Copy out each line below verbatim, skipping any picture.

..............................

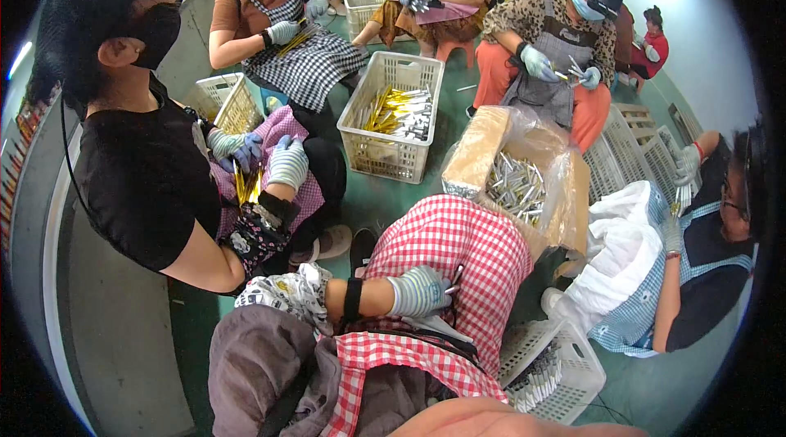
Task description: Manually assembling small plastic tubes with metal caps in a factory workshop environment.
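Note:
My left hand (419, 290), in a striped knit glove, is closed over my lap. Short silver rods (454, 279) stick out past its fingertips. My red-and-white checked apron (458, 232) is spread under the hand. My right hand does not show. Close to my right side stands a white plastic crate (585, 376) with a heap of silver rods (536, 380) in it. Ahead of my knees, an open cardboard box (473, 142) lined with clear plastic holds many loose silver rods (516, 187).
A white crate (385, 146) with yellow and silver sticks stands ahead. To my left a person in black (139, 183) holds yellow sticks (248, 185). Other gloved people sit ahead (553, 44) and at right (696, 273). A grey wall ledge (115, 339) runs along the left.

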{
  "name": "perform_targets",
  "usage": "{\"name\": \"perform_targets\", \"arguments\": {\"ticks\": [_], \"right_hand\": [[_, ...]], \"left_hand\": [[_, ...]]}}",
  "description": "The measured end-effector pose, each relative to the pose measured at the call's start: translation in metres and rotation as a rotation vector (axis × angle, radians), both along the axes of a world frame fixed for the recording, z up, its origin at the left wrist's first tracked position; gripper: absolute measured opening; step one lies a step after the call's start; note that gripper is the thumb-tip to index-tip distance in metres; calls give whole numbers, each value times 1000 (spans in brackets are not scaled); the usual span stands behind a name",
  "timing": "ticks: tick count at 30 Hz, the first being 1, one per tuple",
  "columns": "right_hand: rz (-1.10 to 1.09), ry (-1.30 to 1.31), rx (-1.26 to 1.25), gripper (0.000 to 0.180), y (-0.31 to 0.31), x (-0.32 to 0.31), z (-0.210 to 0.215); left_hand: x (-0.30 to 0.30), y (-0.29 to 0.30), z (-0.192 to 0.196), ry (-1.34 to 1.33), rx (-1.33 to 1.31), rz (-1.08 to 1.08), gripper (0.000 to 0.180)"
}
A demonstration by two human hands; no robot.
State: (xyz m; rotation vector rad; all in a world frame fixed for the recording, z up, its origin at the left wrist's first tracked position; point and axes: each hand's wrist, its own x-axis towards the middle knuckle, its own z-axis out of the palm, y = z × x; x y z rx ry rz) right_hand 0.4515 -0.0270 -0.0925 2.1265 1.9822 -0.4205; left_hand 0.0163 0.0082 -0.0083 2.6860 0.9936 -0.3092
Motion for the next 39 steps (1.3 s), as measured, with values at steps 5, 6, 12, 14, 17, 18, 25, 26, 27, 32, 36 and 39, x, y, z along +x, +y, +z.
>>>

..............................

ANSWER FOR THIS EXERCISE.
Task description: Manually assembling small plastic tubes with metal caps in a factory workshop environment.
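Note:
My left hand (419, 290), in a striped knit glove, is closed over my lap. Short silver rods (454, 279) stick out past its fingertips. My red-and-white checked apron (458, 232) is spread under the hand. My right hand does not show. Close to my right side stands a white plastic crate (585, 376) with a heap of silver rods (536, 380) in it. Ahead of my knees, an open cardboard box (473, 142) lined with clear plastic holds many loose silver rods (516, 187).
A white crate (385, 146) with yellow and silver sticks stands ahead. To my left a person in black (139, 183) holds yellow sticks (248, 185). Other gloved people sit ahead (553, 44) and at right (696, 273). A grey wall ledge (115, 339) runs along the left.
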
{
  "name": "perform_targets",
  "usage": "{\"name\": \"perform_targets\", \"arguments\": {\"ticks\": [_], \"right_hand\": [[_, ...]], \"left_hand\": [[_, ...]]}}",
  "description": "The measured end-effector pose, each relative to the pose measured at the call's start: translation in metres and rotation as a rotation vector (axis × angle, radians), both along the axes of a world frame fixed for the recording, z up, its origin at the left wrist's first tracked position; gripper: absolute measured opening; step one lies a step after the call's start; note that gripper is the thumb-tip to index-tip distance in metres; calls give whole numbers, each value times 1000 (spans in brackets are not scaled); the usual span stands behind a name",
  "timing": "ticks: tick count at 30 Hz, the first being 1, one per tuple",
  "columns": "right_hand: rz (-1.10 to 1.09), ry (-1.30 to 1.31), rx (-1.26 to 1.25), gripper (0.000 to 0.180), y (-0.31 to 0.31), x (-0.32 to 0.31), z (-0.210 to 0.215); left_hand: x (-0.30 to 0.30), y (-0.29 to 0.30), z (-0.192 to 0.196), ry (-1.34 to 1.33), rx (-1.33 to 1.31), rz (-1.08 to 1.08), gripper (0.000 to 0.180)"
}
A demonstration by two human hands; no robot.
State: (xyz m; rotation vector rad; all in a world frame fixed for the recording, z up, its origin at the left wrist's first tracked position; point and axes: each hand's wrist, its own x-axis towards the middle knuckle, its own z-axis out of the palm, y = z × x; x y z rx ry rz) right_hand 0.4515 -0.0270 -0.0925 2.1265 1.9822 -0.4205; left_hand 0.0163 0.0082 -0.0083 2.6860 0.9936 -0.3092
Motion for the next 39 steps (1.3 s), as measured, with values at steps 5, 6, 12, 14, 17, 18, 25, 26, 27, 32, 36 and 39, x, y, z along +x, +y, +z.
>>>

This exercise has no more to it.